Today: “Hold the connection with your inner source of knowing” – I Ching

Remain true to what you know.  Hold the connection with your inner source of knowing,  ignore the confusion and chaos of the outer world.  In this way, there is nothing that you cannot imagine and create.

Read the text from Richard Wilhelm's translation of the I Ching

Wind stirs water by penetrating it. Thus the superior man, when obliged to judge the mistakes of men, tries to penetrate their minds with understanding, in order to gain a sympathetic appreciation of the circumstances.
Pigs and fishes are the least intelligent of all animals and therefore the most difficult to influence. The force of inner truth must grow great indeed before its influence can extend to such creatures. In dealing with persons as intractable and as difficult to influence as a pig or a fish, the whole secret of success depends on finding the right way of approach. One must first rid oneself of all prejudice and, so to speak, let the psyche of the other person act on one without restraint. Then one will establish contact with him, understand and gain power over him. When a door has thus been opened, the force of one’s personality will influence him.
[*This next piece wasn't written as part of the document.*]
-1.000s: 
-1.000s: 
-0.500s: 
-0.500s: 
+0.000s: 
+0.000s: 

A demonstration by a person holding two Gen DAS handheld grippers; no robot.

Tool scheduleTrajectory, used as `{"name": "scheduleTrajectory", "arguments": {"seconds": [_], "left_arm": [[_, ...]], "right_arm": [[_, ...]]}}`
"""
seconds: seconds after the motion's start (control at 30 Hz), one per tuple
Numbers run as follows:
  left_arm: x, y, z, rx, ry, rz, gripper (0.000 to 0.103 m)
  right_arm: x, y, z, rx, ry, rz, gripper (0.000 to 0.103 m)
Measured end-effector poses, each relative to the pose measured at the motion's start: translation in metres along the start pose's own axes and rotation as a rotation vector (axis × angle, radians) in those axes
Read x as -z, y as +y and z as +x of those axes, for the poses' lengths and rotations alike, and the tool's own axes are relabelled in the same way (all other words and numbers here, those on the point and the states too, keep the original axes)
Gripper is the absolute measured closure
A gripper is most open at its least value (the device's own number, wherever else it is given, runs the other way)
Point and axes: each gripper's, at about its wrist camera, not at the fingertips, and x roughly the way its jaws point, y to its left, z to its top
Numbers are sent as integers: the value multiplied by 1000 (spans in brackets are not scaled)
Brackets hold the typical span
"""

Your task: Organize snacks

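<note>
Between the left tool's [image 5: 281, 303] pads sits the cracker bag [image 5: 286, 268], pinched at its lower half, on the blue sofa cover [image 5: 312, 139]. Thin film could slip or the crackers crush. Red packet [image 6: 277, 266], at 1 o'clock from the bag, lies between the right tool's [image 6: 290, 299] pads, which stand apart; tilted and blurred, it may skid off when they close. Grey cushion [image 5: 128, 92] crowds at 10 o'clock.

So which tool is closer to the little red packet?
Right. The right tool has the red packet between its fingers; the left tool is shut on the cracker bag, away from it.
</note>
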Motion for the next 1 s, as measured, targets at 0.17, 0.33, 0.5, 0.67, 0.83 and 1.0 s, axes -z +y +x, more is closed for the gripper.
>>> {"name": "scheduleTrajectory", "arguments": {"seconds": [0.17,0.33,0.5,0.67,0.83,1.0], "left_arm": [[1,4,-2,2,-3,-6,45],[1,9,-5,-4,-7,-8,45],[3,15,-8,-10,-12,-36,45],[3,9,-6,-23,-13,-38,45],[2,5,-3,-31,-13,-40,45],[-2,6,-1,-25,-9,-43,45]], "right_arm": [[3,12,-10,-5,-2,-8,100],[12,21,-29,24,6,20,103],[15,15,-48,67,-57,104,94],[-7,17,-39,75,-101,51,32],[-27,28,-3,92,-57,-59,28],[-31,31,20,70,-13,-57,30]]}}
If in this way one finds no obstacles insurmountable, one can undertake even the most dangerous things, such as crossing the great water, and succeed.
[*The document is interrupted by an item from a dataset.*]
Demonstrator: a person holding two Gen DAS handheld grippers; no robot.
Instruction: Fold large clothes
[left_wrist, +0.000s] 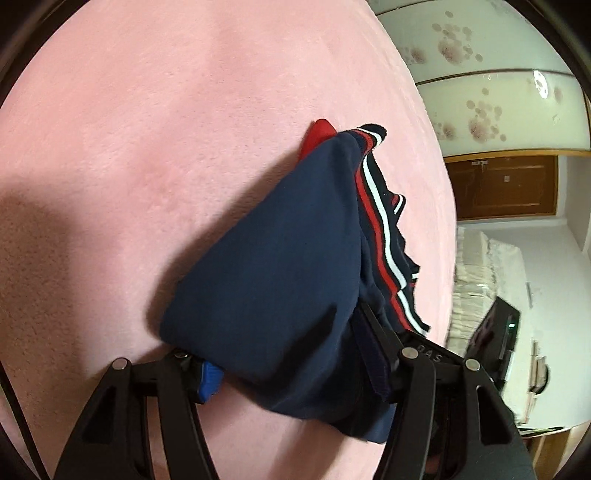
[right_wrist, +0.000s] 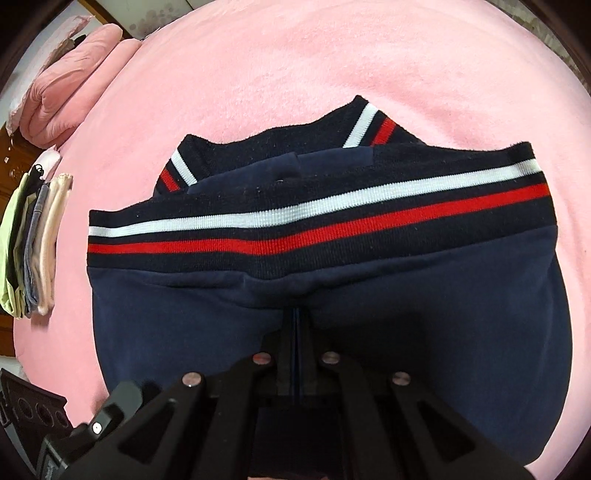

To intensify the power of inner truth, a man must always turn to his superior, from whom he can receive enlightenment as the moon receives light from the sun. However, this requires a certain humility, like that of the moon when it is not yet quite full. At the moment when the moon becomes full and stands directly opposite the sun, it begins to wane. Just as on the one hand we must be humble and reverent when face to face with the source of enlightenment, so likewise must we on the other renounce factionalism among men. Only by pursuing one’s course like a horse that goes straight ahead without looking sidewise at its mate, can one retain the inner freedom that helps one onward.
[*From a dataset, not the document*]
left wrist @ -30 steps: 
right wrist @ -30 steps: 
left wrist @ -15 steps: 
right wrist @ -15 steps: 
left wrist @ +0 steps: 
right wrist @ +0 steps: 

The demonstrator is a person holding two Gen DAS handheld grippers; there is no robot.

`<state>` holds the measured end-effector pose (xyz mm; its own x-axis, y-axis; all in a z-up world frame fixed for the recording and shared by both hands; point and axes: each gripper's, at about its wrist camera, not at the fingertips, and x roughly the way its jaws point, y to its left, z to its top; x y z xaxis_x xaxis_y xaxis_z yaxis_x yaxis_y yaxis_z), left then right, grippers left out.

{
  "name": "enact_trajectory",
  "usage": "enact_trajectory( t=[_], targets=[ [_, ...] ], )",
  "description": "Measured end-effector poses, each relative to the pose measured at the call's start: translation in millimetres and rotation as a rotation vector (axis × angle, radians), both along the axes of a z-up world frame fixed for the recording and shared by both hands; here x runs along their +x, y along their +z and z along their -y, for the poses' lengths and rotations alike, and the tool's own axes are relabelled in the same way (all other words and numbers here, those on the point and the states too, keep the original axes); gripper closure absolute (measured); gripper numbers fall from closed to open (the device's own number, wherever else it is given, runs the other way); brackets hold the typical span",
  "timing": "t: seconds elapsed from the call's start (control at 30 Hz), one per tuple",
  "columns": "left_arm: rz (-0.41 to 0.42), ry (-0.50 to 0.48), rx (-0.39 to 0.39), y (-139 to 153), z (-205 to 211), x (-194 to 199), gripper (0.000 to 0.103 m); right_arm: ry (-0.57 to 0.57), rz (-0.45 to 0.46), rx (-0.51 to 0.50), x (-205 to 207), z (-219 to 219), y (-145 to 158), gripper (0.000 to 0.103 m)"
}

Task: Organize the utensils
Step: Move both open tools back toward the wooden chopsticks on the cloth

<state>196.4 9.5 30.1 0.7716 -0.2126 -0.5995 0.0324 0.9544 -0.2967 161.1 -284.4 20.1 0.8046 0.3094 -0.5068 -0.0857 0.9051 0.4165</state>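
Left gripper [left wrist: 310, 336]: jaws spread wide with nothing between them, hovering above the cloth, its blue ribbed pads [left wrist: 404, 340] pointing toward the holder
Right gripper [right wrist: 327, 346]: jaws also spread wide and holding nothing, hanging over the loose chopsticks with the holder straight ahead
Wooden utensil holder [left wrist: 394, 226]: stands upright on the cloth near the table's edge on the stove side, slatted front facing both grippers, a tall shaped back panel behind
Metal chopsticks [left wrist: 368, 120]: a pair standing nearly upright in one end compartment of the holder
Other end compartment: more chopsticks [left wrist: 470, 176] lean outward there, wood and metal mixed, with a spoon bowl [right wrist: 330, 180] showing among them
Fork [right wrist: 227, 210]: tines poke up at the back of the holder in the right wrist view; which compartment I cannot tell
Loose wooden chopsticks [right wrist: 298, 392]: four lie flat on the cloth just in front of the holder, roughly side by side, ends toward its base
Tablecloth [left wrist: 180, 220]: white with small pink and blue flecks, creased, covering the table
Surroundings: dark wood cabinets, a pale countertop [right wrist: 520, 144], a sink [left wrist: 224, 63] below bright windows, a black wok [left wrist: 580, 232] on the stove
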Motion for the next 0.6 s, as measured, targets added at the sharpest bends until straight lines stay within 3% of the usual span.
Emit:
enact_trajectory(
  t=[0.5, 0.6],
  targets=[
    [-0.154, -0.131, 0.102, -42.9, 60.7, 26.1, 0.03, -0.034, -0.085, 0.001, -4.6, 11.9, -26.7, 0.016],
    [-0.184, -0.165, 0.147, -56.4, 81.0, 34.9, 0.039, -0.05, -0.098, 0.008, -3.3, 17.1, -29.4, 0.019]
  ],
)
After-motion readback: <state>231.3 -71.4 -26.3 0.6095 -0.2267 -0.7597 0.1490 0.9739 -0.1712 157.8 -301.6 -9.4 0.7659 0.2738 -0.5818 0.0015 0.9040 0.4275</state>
The beginning of all things lies still in the beyond in the form of ideas that have yet to become real. But the Creative furthermore has power to lend form to these archetypes of ideas. This is indicated in the word success, and the process is represented by an image from nature: “The clouds pass and the rain does its work, and all individual beings flow into their forms.”3
Applied to the human world, these attributes show the great man the way to notable success: “Because he sees with great clarity causes and effects, he completes the six steps at the right time and mounts toward heaven on them at the right time, as though on six dragons.” The six steps are the six different positions given in the hexagram, which are represented later by the dragon symbol. Here it is shown that the way to success lies in apprehending and giving actuality to the way of the universe [Tao], which, as a law running through end and beginning, brings about all phenomena in time. Thus each step attained forthwith becomes a preparation for the next. Time is no longer a hindrance but the means of making actual what is potential.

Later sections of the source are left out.